• **DESCRIPTION OF THE TASK**
Once you find the line with "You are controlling" in the entries below, return exactly every line from it through the line with "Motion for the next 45".

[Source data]

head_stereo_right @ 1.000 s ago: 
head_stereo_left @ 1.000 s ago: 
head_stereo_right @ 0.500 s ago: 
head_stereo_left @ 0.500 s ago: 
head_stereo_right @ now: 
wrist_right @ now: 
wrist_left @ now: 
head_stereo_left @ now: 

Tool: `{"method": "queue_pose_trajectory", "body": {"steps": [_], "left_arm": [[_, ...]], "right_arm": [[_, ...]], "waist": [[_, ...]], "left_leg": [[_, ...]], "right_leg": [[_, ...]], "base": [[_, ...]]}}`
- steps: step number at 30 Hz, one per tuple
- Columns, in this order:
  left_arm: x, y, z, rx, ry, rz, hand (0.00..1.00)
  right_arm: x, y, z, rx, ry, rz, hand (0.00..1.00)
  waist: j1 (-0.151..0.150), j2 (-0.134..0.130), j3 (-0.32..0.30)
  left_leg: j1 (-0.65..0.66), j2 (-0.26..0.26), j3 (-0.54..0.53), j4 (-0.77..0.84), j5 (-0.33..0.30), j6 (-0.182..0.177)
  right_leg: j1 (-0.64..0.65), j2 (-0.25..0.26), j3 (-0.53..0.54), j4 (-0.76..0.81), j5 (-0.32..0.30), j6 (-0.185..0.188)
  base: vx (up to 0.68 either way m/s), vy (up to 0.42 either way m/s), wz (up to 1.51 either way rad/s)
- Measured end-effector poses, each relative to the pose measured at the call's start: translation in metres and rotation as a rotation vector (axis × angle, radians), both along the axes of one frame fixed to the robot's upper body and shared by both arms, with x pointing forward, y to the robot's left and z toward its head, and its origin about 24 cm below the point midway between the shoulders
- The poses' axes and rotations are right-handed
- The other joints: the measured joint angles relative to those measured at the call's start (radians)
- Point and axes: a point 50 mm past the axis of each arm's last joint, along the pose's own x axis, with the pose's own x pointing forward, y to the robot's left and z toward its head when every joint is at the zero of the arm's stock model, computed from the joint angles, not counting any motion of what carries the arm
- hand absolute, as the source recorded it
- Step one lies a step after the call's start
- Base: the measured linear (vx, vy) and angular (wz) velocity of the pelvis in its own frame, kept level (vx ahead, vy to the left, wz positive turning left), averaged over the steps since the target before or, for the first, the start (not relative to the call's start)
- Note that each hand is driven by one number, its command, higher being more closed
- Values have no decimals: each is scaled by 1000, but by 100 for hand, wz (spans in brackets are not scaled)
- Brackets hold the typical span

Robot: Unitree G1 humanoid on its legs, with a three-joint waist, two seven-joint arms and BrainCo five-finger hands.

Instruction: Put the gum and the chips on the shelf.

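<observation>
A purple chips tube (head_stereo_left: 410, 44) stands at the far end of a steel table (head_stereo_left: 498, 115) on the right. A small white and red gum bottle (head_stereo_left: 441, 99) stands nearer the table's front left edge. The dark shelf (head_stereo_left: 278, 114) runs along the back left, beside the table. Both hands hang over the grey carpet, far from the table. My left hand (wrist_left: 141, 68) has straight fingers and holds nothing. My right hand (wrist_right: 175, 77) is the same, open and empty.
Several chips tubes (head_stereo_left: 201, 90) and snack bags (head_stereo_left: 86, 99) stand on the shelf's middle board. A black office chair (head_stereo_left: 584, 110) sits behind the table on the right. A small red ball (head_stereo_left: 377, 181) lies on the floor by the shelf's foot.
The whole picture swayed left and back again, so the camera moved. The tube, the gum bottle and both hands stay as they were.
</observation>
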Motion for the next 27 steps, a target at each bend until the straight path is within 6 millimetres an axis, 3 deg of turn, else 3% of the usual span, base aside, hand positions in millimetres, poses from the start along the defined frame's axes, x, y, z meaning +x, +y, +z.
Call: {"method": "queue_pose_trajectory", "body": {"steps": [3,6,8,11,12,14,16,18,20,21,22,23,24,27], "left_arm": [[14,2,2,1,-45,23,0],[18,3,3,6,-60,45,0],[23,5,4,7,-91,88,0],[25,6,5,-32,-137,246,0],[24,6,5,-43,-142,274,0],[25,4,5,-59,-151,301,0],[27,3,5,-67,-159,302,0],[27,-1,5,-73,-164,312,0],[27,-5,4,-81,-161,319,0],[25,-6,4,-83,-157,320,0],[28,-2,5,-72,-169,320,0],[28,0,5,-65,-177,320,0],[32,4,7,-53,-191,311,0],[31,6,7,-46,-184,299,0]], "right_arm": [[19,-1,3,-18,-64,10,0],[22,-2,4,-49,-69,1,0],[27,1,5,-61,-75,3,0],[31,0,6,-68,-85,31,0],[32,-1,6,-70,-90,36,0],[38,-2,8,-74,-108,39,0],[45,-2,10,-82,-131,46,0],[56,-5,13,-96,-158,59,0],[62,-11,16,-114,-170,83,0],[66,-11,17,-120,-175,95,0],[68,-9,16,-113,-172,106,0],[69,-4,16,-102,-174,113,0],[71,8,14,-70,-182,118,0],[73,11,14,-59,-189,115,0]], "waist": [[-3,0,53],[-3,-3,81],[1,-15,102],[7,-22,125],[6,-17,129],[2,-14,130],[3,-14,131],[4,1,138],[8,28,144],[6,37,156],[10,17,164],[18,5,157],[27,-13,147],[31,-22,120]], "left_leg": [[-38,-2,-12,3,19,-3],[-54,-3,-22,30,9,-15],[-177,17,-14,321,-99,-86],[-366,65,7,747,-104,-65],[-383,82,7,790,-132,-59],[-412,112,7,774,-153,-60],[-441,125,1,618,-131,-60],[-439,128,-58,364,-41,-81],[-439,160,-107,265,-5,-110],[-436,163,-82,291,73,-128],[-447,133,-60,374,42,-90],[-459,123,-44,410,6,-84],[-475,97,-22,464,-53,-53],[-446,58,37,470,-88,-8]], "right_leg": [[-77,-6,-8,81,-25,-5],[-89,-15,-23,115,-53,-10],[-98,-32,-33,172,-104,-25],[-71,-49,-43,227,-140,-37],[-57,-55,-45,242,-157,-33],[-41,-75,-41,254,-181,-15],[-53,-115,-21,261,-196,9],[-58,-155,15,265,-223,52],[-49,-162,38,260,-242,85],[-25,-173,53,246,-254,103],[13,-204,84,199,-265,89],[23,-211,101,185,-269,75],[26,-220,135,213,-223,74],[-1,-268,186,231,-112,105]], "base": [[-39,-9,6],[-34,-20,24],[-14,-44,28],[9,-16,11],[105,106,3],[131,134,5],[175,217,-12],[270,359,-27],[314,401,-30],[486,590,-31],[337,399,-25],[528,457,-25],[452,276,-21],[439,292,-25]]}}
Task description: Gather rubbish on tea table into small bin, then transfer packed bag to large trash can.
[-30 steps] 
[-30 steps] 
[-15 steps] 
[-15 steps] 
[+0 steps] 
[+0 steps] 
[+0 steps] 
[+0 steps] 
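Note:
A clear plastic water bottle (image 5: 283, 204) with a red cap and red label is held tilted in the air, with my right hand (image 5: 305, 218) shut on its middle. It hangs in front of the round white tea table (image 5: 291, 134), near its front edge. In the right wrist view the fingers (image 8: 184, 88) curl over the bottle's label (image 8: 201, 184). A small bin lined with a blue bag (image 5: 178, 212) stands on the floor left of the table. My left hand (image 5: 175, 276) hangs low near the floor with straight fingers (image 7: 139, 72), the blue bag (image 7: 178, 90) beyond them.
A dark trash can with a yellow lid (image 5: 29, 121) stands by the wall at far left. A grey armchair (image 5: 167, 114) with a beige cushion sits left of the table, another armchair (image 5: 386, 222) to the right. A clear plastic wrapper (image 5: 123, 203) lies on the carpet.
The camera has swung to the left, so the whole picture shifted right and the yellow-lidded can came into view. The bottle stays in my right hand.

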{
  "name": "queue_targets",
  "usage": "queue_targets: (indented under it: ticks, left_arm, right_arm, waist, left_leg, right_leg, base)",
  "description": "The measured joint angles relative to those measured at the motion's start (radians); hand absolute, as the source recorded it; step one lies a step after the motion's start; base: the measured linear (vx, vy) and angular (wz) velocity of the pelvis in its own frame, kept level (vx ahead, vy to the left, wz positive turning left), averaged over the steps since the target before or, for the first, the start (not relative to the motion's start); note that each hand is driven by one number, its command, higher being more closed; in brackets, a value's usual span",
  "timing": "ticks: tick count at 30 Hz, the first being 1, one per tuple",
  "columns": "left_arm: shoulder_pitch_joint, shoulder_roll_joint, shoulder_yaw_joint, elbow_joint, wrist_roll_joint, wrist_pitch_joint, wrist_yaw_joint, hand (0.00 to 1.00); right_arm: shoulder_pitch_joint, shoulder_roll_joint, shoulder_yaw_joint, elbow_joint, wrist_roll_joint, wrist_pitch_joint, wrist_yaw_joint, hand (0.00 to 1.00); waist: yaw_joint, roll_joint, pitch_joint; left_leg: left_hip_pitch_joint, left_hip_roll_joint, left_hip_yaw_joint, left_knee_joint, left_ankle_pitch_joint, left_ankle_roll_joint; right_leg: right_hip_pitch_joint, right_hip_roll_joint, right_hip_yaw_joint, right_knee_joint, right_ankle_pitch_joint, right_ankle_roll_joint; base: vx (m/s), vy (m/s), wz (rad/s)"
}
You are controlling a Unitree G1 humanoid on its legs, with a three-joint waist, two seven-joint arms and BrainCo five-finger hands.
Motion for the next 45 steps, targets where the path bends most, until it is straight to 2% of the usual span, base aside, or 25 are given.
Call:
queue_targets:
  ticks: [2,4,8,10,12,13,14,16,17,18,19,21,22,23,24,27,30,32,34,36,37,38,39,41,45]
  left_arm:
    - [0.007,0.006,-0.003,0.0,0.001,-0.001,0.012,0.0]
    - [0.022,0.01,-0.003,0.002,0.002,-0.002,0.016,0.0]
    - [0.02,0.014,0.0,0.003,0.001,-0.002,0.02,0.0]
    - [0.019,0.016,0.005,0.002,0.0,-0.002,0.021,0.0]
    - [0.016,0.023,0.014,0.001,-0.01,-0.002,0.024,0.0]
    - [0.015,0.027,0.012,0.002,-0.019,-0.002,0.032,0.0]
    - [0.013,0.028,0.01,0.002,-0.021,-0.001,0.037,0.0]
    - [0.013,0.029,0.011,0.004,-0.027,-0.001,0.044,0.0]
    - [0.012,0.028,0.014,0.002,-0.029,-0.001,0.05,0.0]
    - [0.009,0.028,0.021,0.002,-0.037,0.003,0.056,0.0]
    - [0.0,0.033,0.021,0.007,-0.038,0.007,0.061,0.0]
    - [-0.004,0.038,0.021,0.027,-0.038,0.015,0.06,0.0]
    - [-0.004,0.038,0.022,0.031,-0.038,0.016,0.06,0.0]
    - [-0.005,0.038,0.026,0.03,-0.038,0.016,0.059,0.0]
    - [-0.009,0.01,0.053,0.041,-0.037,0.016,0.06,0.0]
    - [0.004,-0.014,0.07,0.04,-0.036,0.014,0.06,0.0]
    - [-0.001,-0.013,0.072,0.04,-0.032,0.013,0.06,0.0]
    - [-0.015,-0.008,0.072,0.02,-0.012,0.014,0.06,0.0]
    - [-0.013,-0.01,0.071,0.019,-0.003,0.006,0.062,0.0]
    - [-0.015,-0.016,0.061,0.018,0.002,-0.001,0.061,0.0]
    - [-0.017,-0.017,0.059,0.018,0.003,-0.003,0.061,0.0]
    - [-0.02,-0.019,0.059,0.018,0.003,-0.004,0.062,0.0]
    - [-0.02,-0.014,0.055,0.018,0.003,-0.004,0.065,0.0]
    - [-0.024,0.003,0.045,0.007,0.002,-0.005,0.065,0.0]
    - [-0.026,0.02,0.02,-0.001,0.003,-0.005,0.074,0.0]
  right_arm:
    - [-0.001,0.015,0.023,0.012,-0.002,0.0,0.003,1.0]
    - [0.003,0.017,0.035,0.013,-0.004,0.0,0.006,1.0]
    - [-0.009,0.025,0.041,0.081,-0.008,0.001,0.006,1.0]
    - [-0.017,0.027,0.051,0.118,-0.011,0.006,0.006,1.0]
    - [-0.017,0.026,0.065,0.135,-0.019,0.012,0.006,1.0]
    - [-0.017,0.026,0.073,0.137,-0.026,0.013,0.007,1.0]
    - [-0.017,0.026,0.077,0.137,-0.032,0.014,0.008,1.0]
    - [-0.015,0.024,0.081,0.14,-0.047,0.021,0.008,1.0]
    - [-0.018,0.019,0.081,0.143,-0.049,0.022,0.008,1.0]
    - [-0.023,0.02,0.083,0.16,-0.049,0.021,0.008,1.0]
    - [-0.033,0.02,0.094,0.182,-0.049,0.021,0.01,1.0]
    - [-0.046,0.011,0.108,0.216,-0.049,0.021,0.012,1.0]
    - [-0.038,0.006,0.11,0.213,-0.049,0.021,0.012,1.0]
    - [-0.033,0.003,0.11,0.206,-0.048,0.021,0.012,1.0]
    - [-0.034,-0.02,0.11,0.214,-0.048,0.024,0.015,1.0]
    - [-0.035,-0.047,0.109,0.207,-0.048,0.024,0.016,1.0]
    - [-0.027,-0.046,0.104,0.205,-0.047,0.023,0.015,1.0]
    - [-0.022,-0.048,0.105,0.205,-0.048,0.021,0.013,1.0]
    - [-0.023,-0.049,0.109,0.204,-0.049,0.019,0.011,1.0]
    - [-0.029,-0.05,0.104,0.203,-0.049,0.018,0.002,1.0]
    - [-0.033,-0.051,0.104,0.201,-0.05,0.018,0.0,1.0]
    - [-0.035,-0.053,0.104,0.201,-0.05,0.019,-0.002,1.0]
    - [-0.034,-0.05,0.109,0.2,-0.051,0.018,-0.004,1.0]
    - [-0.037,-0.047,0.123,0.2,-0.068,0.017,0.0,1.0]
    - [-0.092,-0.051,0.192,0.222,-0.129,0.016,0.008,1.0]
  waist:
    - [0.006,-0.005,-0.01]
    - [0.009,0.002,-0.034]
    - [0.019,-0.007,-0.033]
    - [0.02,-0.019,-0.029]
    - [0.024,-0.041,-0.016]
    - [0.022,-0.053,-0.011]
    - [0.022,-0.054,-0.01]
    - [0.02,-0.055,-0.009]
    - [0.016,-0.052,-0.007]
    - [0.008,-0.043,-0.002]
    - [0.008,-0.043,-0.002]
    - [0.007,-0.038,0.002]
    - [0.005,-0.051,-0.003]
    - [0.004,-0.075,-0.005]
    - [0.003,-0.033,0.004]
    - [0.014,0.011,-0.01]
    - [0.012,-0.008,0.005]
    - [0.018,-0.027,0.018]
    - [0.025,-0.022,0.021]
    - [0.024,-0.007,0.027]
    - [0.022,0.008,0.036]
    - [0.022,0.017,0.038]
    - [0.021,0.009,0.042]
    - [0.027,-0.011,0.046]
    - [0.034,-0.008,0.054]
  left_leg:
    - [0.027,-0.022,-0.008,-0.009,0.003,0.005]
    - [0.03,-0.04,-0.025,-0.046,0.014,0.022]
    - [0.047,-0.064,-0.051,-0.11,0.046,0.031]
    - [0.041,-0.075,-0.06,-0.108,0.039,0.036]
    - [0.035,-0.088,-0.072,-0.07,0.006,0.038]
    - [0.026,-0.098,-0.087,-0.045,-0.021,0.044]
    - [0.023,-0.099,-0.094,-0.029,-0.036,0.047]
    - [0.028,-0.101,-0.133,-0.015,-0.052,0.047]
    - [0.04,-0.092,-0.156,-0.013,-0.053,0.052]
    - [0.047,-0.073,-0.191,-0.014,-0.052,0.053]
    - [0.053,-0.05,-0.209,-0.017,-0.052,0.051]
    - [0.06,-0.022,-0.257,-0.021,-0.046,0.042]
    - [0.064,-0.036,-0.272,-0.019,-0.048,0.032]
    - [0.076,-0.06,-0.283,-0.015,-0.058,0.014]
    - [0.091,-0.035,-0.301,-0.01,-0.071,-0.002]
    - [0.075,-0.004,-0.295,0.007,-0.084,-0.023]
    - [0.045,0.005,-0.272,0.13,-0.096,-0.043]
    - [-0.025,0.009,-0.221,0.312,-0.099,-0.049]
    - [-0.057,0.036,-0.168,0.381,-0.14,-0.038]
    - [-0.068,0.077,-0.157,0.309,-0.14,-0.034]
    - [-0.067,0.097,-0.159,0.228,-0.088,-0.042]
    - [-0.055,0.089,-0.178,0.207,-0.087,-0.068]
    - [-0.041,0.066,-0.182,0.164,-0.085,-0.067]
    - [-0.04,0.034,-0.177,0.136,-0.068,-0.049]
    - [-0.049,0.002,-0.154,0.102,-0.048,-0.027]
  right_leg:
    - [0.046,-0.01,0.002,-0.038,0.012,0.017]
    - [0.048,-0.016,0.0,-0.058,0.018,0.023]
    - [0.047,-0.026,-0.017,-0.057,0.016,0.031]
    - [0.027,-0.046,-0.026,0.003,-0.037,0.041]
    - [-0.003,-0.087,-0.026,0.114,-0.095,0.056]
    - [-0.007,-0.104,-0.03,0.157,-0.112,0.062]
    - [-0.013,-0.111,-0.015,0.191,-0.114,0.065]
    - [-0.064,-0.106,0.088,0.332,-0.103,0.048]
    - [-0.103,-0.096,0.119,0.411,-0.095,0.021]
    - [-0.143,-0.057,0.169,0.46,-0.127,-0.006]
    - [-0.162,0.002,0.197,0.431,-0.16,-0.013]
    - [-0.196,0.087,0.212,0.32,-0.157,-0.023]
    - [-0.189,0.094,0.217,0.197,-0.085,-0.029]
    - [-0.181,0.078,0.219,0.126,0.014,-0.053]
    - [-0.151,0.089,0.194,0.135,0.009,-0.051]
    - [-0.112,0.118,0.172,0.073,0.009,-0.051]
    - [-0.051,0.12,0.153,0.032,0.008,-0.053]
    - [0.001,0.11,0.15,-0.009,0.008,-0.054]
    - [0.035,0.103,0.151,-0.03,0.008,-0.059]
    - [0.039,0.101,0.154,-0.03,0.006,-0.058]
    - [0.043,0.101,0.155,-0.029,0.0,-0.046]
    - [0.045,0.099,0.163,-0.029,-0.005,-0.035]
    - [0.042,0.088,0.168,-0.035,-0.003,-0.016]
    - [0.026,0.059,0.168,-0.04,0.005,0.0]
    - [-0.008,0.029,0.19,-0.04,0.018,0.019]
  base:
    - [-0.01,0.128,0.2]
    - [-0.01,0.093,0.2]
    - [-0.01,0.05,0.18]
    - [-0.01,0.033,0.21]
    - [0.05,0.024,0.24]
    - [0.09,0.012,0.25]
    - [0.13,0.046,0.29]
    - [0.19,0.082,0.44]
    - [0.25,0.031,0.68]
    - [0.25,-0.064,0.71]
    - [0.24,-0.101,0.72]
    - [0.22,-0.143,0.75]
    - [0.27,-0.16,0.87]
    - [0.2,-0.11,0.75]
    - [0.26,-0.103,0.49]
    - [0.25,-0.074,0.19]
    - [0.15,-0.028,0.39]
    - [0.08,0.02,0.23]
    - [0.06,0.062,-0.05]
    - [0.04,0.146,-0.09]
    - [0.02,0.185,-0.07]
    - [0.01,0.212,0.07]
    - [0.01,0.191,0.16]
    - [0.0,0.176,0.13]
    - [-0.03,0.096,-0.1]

• **RESPONSE TO THIS EXERCISE**
You are controlling a Unitree G1 humanoid on its legs, with a three-joint waist, two seven-joint arms and BrainCo five-finger hands.
Motion for the next 45 steps, targets where the path bends most, until it is straight to 2% of the usual span, base aside, or 25 are given.

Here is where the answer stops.